[freenet-dev] Depth-first announcement

Matthew Toseland Sat, 6 Nov 2010 13:43:03 +0000

Okay, there is much confusion here too.

"Short links" is being used for two different, and opposite, things:
- Announcement (or path folding) cuts consisting of few hops. Lets call this 
"few hops".
- Connections to peers with the distance between our location and the peer's 
location being small numerically. Lets call this "small location distance".

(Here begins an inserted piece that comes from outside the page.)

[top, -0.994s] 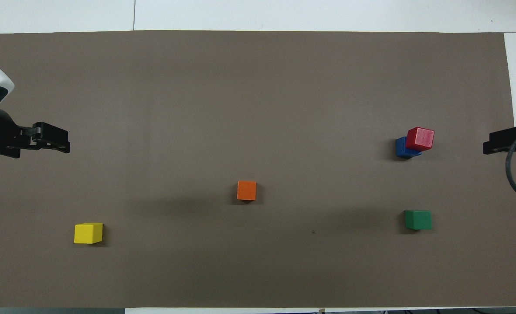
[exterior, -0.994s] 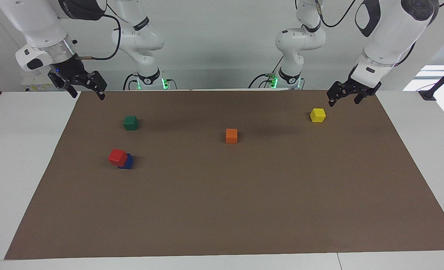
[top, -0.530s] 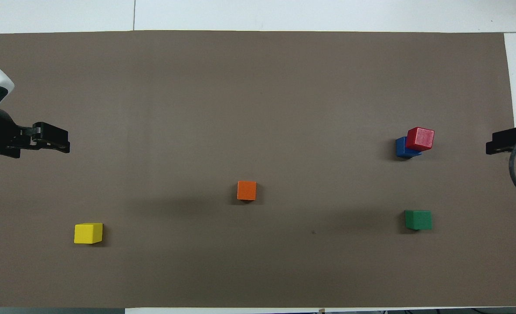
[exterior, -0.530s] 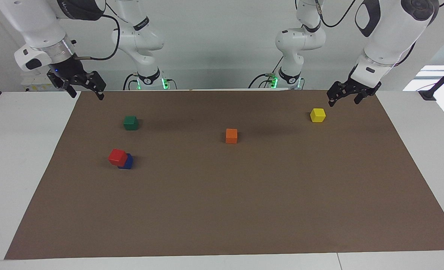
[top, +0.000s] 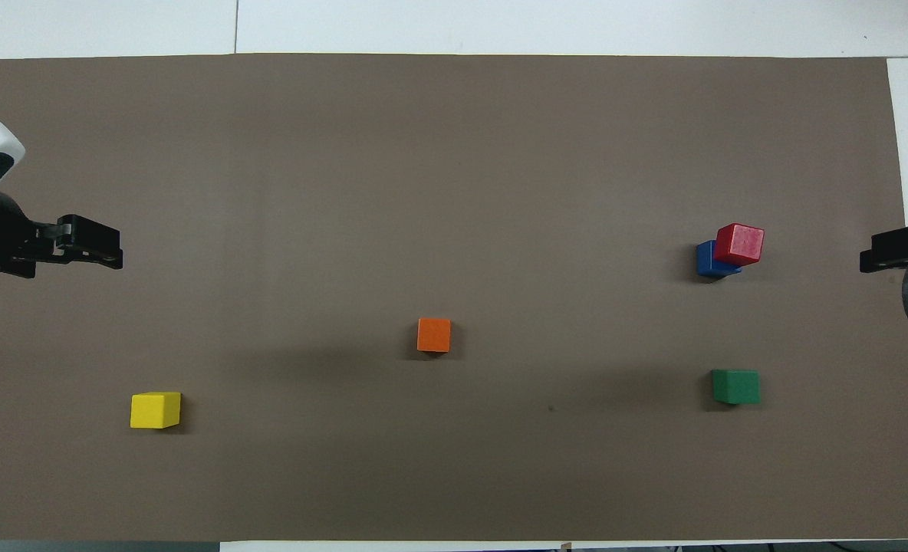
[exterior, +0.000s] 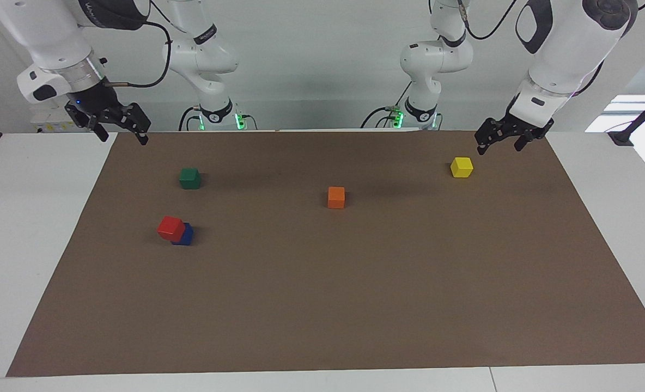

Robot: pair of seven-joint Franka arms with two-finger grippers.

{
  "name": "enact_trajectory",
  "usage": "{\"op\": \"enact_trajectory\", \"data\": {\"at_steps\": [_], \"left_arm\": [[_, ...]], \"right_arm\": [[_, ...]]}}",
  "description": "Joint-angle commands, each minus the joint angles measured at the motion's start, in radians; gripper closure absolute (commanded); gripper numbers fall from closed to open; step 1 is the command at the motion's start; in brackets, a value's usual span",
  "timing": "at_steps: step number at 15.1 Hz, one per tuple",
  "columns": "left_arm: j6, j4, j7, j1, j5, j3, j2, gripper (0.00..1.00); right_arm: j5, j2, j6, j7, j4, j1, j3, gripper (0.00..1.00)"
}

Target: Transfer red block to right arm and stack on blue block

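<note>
1. Facing view: the red block (exterior: 170, 228) is seen resting on the blue block (exterior: 184, 234), shifted off-centre so that it overhangs toward the right arm's end of the table; the blue block is mostly covered by it.
2. The stack is placed on the brown mat (exterior: 322, 305), farther from the robots than the green block (exterior: 190, 178), at the right arm's end.
3. Change noted: over the last second the right gripper (exterior: 120, 130) has been drawn up and outward, away from the stack, to the mat's corner; the blocks have not shifted. The release is judged done and the task essentially finished, with the arm being retracted.
4. The right gripper's fingers are seen spread apart, with nothing between them.
5. The left gripper (exterior: 499, 140) is held over the mat edge just beside the yellow block (exterior: 461, 166), fingers apart and empty; the left arm is waiting and has not moved.
6. The orange block (exterior: 336, 197) is left mid-mat, untouched.
7. Hidden or cut off: in the overhead view only the tip of the right gripper (top: 895, 249) is shown at the frame edge; the left gripper (top: 90, 244) is partly cut off. How much of the blue block's top is actually covered cannot be told exactly, so the stack's stability is only judged fair.
</note>
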Motion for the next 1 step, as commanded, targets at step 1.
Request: {"op": "enact_trajectory", "data": {"at_steps": [1], "left_arm": [[0.005,-0.007,0.006,0.006,-0.013,0.001,-0.008,0.0]], "right_arm": [[-0.018,0.006,-0.017,-0.033,0.013,-0.009,0.008,0.0]]}}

Announcements start at a seednode, which is likely to be in a random location. 
They are routed to our location, which is likely to be a long way away from it. 
The first few hops are therefore a long way away location-wise from the target, 
and the later hops are reasonably close to it. The effect of connecting to 
nodes only a few hops along the announcement is to create links with large 
location distance (far from our specialisation, needed in small quantity for 
routing), and the effect of connecting to nodes many hops along the 
announcement is to create links with small location distance (close to our 
specialisation, needed in large quantity for routing).

We want links in this proportion, for routing to work:

p ( link between two nodes ) = constant / ( distance between the two nodes' 
locations )

Because the nodes at the beginning are close to the seednodes, IMHO they will 
tend to accept very infrequently. This might result in us not having enough 
links with large location distance. If this is a problem we should walk a few 
random hops from the seednode before announcing.

Now, for path folding, the issues are similar. We are starting from our 
location, and moving towards the target location. Often this will be close to 
our location, because our incoming requests are specialised, but this is not 
always the case because any request we generate locally or which was generated 
on a nearby node may not be close to our specialisation. So if we only sample 
the destination, we get mostly links which are close to our location, but some 
that are further away. If we reset along the way, we introduce a small bias 
towards our location, and away from the target, which might be distant; so 
there is the possibility of it increasing clumping to some degree.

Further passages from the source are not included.